======== Source data ========
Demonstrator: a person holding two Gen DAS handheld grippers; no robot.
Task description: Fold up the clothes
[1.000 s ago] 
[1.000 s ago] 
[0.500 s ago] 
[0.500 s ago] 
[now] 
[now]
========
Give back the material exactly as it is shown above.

§ Answer to this problem
Demonstrator: a person holding two Gen DAS handheld grippers; no robot.
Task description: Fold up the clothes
[1.000 s ago] 
[1.000 s ago] 
[0.500 s ago] 
[0.500 s ago] 
[now] 
[now]

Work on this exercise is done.